Dark web site operators and users want to stay anonymous. This makes perfect sense in an environment where personal identities are dark commodities and lucrative trade. Data breaches exposed 36 billion records in the first half of 2020 and personal data was a factor in over 58% of data breaches overall. This is one of the factors that underscore the need for extra visibility into the dark web for corporations to look for and monitor for their own risks.
What's different on the Dark Web?
The surface web and mainstream social platforms tend to take a divide and conquer approach. Depending on where you live, the language you speak, as well as your personal preferences, the surface web has been made more adaptive to give you something very specific and unique to you. Social platforms like Twitter behave in much the same way, focusing your attention on regional or affinity-based content and trends.
The dark web is an entirely different beast for threat researchers to tackle. Site operators and users go out of their way to conceal or misdirect their identity, especially if their actions are illegal. Tracing the identities of the most high-profile bad actors on the dark web often require international operations involving multiple nations.
Americans and Russians connect more often
The TOR browser is used all over the world to access special dark web .onion domains. Each connection to the dark web involves a series of relays before ultimately accessing the intended .onion domain. This allows users to stay a few steps removed from the site, and thereby anonymous to the site owner.
Among those who connected to TOR directly by relay in 2020, the United States accounted for the largest proportion of users (25.9%), followed by Russia (14.55%), Germany (8.02%), and the Netherlands (4.87%), according to the latest estimates from the TOR browser. The top ten countries go on to include France, Indonesia, the United Kingdom, Ukraine, India, and Canada.

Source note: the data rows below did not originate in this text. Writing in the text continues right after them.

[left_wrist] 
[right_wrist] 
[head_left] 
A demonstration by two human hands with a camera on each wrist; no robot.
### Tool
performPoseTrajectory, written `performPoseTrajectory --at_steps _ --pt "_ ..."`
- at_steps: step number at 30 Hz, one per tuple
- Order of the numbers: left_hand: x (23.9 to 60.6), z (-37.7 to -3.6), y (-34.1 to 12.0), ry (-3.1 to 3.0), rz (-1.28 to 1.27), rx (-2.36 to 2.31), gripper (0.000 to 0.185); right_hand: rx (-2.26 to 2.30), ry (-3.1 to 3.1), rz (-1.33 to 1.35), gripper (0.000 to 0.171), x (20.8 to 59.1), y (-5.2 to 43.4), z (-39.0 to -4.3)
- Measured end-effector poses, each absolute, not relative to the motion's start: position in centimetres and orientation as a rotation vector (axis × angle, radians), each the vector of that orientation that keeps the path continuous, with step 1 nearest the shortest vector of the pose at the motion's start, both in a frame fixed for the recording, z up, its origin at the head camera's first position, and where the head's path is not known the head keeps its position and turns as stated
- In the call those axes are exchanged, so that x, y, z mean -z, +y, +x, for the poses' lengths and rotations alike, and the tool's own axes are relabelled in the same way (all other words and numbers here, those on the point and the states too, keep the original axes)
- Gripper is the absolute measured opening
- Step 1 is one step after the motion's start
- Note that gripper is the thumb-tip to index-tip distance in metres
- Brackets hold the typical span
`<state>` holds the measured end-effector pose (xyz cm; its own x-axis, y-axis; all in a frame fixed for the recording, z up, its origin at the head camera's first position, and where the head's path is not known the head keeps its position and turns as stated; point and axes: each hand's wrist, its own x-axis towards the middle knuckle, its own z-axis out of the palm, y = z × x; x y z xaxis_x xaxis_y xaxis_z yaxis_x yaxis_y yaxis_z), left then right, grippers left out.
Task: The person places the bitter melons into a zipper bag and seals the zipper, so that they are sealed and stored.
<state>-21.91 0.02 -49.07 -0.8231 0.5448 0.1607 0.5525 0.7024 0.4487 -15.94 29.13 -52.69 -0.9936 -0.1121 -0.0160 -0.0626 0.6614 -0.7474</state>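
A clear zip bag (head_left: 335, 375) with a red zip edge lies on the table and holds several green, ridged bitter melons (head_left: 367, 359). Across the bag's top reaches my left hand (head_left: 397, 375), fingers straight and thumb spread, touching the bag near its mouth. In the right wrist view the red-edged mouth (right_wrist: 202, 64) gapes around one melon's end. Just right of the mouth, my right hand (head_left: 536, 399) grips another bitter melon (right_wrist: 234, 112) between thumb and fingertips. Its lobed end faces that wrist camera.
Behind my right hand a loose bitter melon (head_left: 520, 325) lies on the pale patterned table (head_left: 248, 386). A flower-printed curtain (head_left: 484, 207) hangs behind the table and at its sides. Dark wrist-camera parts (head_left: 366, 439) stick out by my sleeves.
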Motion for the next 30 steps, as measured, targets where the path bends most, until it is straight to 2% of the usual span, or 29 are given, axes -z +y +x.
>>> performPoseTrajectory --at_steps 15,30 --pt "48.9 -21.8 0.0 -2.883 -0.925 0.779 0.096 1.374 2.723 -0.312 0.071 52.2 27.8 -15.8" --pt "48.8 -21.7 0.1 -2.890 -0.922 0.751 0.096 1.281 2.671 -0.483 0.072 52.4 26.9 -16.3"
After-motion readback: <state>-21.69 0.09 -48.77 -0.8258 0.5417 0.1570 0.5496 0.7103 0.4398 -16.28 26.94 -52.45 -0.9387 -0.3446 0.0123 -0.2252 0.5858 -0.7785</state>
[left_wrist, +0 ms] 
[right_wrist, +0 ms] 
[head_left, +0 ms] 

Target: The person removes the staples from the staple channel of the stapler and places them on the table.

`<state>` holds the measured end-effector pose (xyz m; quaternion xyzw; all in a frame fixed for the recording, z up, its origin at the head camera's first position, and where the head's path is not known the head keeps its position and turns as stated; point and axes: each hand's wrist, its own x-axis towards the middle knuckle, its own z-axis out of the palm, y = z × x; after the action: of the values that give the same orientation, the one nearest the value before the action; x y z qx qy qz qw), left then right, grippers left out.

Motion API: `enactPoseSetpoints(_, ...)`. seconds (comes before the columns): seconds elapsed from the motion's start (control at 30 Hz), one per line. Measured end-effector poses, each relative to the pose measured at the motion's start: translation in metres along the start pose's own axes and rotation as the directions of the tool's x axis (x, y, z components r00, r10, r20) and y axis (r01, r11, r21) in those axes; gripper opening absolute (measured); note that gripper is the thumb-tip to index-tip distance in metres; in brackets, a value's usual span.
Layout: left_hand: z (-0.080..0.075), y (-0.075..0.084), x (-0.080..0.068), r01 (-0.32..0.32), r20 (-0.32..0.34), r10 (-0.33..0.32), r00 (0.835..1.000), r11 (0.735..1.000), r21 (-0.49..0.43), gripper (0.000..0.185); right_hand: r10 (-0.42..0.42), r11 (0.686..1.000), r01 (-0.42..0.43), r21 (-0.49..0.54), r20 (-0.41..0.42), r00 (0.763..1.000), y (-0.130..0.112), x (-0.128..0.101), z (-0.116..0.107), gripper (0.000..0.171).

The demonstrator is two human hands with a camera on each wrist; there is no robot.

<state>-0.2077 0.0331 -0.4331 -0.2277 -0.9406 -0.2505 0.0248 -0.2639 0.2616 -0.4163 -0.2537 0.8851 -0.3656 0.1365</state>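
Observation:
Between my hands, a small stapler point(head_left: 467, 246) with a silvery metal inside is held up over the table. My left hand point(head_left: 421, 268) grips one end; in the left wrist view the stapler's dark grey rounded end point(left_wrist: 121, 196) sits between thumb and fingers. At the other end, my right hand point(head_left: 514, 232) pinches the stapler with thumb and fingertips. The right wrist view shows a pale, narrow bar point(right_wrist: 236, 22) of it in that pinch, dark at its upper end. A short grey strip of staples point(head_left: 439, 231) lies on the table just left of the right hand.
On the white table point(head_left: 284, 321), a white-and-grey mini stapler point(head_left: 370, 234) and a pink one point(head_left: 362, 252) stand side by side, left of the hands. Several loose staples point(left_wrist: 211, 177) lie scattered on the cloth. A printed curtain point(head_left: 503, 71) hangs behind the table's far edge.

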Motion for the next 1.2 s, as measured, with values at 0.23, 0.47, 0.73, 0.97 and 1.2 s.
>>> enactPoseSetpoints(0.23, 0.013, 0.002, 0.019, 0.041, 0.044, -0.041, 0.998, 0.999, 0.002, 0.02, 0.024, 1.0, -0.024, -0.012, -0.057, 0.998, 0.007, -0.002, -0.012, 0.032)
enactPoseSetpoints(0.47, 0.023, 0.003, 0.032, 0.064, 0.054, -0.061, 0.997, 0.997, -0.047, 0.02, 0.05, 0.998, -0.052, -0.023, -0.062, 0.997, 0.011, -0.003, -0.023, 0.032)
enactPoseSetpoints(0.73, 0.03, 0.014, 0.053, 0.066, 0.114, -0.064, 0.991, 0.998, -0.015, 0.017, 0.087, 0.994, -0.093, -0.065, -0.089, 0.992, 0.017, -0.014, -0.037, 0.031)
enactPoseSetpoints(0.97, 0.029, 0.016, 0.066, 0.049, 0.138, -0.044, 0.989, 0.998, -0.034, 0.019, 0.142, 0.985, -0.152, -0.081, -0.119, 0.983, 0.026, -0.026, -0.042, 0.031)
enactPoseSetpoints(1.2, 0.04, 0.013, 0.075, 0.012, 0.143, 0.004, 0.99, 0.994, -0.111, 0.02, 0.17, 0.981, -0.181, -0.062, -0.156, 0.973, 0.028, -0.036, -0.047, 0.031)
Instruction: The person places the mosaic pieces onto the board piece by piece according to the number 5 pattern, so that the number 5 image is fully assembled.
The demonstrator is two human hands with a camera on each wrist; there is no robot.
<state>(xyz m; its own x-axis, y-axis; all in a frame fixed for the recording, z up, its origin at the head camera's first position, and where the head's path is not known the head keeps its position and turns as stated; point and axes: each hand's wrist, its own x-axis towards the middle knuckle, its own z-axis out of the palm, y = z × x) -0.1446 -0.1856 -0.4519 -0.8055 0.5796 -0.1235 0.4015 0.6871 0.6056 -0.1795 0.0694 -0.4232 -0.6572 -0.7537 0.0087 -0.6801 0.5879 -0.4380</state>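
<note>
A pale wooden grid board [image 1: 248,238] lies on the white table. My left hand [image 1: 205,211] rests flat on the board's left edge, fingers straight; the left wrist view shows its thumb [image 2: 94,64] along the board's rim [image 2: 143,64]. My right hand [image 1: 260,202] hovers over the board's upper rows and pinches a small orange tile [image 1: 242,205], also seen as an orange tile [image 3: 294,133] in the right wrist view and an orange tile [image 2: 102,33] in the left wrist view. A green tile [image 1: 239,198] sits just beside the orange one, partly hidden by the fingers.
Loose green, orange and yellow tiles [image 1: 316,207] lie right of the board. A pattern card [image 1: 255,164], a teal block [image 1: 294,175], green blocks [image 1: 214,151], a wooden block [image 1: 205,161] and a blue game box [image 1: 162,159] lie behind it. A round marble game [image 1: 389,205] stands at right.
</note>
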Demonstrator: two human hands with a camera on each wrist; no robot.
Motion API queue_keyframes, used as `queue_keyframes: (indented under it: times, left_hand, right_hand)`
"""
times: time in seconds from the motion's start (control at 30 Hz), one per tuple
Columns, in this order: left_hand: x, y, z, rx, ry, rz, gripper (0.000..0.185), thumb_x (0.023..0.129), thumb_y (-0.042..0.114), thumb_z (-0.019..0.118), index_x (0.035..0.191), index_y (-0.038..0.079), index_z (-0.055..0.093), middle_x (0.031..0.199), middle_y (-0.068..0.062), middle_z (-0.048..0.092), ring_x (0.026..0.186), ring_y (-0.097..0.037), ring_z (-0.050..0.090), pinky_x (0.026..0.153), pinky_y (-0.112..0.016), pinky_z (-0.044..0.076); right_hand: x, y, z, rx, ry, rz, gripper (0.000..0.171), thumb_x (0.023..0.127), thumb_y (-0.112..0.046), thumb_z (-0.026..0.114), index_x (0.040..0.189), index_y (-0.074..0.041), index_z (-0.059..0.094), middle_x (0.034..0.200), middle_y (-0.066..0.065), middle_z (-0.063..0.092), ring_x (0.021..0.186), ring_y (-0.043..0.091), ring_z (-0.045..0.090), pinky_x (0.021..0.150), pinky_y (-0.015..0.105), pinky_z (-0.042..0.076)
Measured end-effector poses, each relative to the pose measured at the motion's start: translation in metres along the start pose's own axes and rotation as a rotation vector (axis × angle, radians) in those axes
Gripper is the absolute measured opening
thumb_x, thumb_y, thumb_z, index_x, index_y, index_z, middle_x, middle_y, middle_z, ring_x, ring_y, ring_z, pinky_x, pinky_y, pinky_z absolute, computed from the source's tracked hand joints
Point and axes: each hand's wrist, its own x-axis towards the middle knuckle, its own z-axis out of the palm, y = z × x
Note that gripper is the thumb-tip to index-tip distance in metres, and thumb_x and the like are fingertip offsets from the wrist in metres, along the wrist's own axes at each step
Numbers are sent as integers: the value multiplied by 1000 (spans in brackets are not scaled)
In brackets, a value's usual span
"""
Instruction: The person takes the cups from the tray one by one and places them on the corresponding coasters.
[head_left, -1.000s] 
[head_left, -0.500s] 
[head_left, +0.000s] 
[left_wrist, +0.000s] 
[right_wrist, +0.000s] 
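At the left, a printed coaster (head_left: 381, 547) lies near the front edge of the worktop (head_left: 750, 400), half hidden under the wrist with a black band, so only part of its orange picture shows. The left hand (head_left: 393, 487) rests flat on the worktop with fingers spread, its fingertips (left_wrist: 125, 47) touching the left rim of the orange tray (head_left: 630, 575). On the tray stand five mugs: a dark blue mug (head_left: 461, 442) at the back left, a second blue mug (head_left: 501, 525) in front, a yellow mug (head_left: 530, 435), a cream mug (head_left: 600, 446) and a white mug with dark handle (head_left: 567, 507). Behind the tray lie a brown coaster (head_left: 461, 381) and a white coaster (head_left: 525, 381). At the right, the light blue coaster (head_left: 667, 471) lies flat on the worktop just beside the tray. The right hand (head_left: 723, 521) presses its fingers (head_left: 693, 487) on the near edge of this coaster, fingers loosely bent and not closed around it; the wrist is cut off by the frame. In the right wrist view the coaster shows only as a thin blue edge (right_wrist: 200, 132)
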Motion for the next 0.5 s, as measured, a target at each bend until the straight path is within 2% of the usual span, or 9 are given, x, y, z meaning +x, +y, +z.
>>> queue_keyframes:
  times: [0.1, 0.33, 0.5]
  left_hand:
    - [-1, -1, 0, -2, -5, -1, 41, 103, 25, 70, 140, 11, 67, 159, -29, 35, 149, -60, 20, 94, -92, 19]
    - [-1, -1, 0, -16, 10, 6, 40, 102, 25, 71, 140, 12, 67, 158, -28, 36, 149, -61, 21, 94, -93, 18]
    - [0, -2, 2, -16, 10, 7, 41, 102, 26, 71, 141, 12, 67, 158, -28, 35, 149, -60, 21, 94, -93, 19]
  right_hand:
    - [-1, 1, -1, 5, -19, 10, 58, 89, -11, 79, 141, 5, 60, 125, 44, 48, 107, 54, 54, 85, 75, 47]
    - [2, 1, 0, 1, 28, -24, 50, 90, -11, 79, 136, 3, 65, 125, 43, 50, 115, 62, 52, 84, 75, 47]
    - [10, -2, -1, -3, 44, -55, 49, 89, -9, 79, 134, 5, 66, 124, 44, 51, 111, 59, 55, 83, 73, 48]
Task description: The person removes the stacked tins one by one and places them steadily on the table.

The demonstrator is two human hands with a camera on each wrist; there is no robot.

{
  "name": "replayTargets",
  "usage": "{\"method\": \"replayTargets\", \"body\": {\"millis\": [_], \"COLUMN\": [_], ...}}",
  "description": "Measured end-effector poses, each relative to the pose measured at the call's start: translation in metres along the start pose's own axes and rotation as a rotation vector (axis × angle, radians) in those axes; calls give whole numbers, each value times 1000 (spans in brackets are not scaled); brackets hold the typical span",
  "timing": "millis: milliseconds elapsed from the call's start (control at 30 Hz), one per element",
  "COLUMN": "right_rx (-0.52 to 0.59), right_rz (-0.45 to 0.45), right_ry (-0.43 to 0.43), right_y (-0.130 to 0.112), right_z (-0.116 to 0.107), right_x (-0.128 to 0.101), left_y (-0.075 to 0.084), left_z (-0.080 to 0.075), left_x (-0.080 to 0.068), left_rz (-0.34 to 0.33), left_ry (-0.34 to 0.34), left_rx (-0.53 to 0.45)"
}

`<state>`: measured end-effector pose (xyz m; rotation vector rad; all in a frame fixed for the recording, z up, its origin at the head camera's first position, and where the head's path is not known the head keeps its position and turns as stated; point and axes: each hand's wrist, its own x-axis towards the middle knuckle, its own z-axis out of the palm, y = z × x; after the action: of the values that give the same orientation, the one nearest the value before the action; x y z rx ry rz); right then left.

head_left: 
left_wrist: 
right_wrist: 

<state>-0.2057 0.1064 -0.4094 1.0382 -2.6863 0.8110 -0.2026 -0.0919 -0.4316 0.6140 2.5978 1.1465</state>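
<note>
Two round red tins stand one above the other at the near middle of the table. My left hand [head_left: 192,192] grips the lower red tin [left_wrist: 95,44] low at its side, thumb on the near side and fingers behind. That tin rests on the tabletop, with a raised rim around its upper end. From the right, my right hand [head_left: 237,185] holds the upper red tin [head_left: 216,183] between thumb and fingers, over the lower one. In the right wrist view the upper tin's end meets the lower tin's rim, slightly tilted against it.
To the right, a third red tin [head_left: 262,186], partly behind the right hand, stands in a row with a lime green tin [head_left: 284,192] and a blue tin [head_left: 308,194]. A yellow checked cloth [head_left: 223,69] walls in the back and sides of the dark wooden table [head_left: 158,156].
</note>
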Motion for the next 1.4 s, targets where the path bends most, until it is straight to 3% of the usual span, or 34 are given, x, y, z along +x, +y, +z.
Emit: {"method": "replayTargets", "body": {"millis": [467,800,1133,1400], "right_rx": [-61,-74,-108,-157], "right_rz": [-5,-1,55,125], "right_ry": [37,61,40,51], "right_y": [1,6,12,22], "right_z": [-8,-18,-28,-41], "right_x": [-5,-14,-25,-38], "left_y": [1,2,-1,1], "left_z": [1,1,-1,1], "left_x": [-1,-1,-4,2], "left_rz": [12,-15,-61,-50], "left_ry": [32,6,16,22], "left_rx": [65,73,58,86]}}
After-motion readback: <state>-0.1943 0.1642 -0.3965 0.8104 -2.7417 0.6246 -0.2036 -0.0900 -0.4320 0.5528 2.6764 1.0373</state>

Relays do not mean the traffic is completely untraceable. TOR needs to know where to direct the connections, after all. The list of relays is not secret. For people living in countries with oppressive governments, this relay information can be used to block access. Bridges are the solution to this problem. Bridges are unpublished relays that can be used to access the TOR network and this list is kept not made public.
Iran represented the highest proportion of bridge users in 2020, accounting for 26% of the estimated connections, followed by Russia (16.26%), the United States (9.13%), and China (3.5%). Other countries where bridges are used include, in order of usage, Germany, Belarus, India, Turkey, and the United Kingdom. That being said, a much smaller number of people use bridges.
All told, the United States and Russia make up the largest total population on the dark web and accounted for, respectively, 555K connections and 317K connections in 2020.
English is the unofficial language of the Dark Web
In spite of the global cast of dark web users, English makes up an uneven proportion of the content that is posted. Media Sonar analyzed a sample of 30 million pieces of data (posts or pages) from the dark web from January 1, 2020 to December 31, 2020. Focusing on the official languages of the top 5 countries by total users who connected to the TOR network in 2020, English is overused compared to other languages.
English accounts for a whopping 78% of the data available on the dark web during that time. Russian accounted for 17% of the posts we analyzed and German accounted for 4%. French and Dutch languages accounted for a combined 1% of the data. No language comes close to competing with the amount of data in English, as well as Russian, on the dark web.
A Global problem for companies
Keeping bad actors out is not working and by the time the personal data is exfiltrated, it’s often too late. For companies, the threat of the dark web is pervasive and global. Proactively assessing and monitoring exposure on the dark web is a lot easier than it once was. To understand bad actors, mitigate risks to their own networks and assets, and stay ahead of the threat landscape, companies should consider the role of the dark web in their intelligence lifecycle.